Restitution and Re-entry

Agents misread danger, misjudge timing, act under compression. The protocol does not exile them for this, because a domain that exiles the merely mistaken shrinks to zero. What it requires instead is repair. Non-predatory harm — the Stage Three category of error — obligates the actor to acknowledge the harm and make restitution.

Restitution here is not penitence and not punishment. It is structural repair: restoring, as far as possible, the viable futures that were reduced, and signaling ongoing commitment to the domain. And the terms of re-entry are mechanical: reintegration is automatic once restitution is made. There is no probation, no lingering stain, no permanent underclass of the formerly mistaken. The books are balanced and the matter is closed.

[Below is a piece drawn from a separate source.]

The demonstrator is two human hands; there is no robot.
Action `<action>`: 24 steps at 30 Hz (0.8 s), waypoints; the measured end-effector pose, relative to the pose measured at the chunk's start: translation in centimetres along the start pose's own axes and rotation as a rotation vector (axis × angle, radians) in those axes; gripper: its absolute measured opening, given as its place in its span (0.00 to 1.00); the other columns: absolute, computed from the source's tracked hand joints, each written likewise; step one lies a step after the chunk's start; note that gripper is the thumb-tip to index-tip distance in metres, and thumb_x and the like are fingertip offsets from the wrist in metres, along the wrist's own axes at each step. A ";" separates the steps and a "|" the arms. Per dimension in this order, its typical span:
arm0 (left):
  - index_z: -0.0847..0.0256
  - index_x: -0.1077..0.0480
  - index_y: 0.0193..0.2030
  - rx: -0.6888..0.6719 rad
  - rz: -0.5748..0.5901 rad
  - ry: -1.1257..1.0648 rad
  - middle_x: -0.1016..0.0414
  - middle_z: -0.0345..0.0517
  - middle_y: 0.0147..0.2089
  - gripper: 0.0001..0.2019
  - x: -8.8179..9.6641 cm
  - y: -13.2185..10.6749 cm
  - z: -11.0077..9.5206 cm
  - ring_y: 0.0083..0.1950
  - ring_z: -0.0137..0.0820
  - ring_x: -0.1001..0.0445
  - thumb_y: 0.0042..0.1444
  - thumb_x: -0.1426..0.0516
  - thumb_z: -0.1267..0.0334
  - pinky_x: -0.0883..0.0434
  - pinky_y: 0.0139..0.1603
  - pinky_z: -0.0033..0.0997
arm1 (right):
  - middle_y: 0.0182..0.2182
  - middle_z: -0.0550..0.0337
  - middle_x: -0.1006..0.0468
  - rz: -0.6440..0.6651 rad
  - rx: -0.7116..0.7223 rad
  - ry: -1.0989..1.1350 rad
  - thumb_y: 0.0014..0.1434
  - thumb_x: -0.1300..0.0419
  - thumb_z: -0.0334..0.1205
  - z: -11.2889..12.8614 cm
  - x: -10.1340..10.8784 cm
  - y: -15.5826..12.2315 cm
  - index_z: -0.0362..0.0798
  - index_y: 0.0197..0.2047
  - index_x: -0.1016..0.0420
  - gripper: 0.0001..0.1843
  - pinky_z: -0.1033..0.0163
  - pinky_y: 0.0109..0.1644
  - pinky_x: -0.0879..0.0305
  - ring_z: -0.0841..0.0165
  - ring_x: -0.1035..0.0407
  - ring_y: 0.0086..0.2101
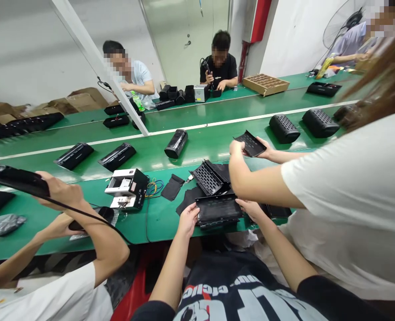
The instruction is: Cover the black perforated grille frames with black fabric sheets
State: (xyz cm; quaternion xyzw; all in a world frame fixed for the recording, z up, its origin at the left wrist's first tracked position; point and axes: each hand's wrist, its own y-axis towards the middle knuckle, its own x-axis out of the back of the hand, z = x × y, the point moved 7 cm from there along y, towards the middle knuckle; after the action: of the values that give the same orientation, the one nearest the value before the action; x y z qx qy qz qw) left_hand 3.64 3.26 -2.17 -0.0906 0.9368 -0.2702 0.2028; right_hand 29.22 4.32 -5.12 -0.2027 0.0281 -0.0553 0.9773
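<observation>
Between my two hands is a black plastic housing panel [219, 208], its hollow inner side facing up. My left hand [188, 218] pinches its left end, and my right hand [251, 209] grips the right end near the upper corner. Under and just in front of the panel lies another dark part, mostly hidden. Beyond it, a stack of black perforated grilles [210, 177] rests on the green bench, beside thin black sheets [188, 200]. A separate black cloth-like piece [173, 187] lies farther left.
A white-and-black machine [128, 189] with coiled cables [154, 188] stands to the left. At right, a co-worker's arms [260, 178] reach across, holding another black panel [250, 143]. A left neighbour holds a dark tool [17, 179]. Black speaker-like units [176, 143] sit on the green conveyor [204, 133].
</observation>
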 end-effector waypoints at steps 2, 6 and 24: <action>0.65 0.30 0.36 -0.011 0.001 -0.013 0.26 0.45 0.31 0.17 0.0 0.0 -0.1 0.29 0.25 0.29 0.35 0.38 0.71 0.32 0.32 0.25 | 0.30 0.59 0.26 0.037 -0.018 0.020 0.42 0.41 0.46 0.1 -0.3 -0.1 0.45 0.39 0.28 0.21 0.69 0.26 0.40 0.72 0.34 0.27; 0.65 0.30 0.36 -0.015 -0.034 -0.014 0.27 0.44 0.30 0.16 0.4 -0.1 -0.2 0.28 0.25 0.29 0.34 0.38 0.70 0.32 0.31 0.25 | 0.25 0.60 0.27 0.049 -0.021 0.035 0.40 0.39 0.44 0.6 -0.4 -0.4 0.44 0.34 0.28 0.17 0.70 0.22 0.41 0.73 0.36 0.23; 0.64 0.34 0.42 -0.162 -0.406 0.763 0.33 0.55 0.43 0.17 8.2 1.9 -3.7 0.46 0.37 0.33 0.42 0.44 0.67 0.37 0.46 0.37 | 0.24 0.65 0.33 -0.551 0.073 0.410 0.45 0.46 0.46 -1.4 3.2 1.4 0.49 0.30 0.42 0.11 0.65 0.31 0.33 0.73 0.33 0.26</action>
State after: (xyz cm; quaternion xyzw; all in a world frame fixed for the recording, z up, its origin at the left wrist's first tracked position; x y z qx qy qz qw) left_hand -5.49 4.31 -3.05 -0.1824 0.9260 -0.2444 -0.2225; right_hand 32.41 4.69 -7.06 -0.1523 0.1661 -0.3575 0.9063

Which makes the refusal the interesting case. An agent who refuses restitution when the ruling requires it — or who refuses arbitration altogether, declining to submit the dispute to the three stages — has told the domain something the original act did not. The error was compatible with coexistence; everyone errs. The refusal is not. An agent who insists on being the sole judge of his own impositions has rejected the procedural layer itself, and rejecting the procedure is rejecting the domain. Refusing arbitration is Domain Exit. The refusal, not the initial harm, is what predation looks like from the inside.

The Shield, Not the Sword

Be precise about what Domain Exit means, because everything depends on its asymmetry. Exit removes the protection of the coexistence protocol: the domain’s members no longer owe the exited agent the absorption of risk on his behalf, and defensive coercion against him is no longer a violation. That is the whole of it. Exit removes the shield. It does not grant a sword.

Domain Exit is not a warrant for aggression, punishment, or extermination. The exited agent has forfeited protection against defensive coercion — nothing licenses hunting him. Members who treat an exited agent as free prey have themselves become coercers, and the protocol classifies them accordingly. And the door remains describable even from outside: only true predators — those who knowingly and materially worsen another agent’s survival curve for instrumental gain, and who refuse the repair that would readmit them — remain beyond it.

Why Civilization Requires This

Without the procedural layer, an ethics of viability collapses under its own precision. The invariant is sharp; the world is blurry; press a sharp rule against a blurry world without a resolution procedure and you get one of two failure modes. If every perceived risk justifies retaliation, society dissolves into vendetta — each agent enforcing the invariant as he sees it, each enforcement a fresh violation as the other side sees it. If, to avoid that, genuine predators are allowed to hide behind ambiguity, cooperation erodes instead — the domain keeps its manners and loses its members.

Procedural Agency forecloses both. It forces evidence before retaliation, reconstructs vantage before judgment, classifies proportionally, defaults to innocence, and prices re-entry in restitution rather than blood. That is what scales the invariant from a personal ethic to a civilizational architecture: one rule, three stages, and a firewall.

An ethics, in the end, is an operating system, and an operating system that cannot handle ambiguity, error, conflict, and divergent perception does not run on real hardware. The invariant says what coexistence is; the protocol is what keeps it running among agents who can be wrong. How a polity institutionalizes this arbitration layer — what its courts, charters, and enforcement look like when built on nothing but the invariant and the protocol — is the subject of a later volume, sketched in the Axionic Constitution.